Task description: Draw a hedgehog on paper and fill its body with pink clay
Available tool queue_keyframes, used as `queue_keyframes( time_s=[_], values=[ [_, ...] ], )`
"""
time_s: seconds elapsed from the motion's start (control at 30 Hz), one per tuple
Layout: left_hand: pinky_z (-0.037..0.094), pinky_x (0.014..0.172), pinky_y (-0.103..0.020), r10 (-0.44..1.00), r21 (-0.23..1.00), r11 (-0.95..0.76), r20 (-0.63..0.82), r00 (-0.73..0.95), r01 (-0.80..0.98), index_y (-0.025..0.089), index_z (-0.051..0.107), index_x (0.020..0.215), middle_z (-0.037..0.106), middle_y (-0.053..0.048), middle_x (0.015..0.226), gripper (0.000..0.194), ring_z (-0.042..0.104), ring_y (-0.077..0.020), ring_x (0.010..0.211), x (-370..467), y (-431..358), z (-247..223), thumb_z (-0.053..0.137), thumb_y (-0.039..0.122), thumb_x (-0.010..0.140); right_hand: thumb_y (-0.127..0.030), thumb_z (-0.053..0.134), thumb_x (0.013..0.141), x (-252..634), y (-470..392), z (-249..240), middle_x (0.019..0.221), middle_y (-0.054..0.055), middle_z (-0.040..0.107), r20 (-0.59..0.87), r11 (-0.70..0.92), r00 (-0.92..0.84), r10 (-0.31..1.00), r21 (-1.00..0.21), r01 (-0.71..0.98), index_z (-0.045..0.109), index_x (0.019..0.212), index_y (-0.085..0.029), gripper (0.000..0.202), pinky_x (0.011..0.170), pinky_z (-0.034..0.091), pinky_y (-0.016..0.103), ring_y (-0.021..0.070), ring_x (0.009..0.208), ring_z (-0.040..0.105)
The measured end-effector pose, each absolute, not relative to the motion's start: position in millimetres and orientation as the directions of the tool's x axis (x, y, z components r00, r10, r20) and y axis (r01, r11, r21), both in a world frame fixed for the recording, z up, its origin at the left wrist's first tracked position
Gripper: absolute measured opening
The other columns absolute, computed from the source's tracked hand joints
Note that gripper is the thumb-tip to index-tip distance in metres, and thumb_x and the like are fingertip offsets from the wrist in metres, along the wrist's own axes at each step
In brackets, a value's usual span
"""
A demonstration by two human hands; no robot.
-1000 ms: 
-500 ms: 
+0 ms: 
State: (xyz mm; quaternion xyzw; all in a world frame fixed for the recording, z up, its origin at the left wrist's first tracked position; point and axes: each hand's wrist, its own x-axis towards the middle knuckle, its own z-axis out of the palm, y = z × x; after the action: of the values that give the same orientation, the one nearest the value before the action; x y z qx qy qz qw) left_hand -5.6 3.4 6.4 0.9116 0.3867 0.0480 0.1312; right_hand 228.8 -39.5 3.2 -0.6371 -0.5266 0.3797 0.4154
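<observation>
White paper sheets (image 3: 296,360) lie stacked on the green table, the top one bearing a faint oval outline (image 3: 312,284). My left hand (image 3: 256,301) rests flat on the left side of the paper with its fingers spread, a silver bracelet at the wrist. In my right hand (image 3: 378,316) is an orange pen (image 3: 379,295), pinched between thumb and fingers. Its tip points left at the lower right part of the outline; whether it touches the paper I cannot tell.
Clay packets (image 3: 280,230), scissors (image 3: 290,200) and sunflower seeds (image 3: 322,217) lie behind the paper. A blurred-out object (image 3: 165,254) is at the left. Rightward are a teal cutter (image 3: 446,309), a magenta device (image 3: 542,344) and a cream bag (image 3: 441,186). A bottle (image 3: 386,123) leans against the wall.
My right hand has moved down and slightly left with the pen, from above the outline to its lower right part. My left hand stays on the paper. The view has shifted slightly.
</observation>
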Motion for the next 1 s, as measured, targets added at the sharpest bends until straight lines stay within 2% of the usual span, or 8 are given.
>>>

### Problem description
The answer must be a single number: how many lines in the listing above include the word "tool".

### Exercise solution
2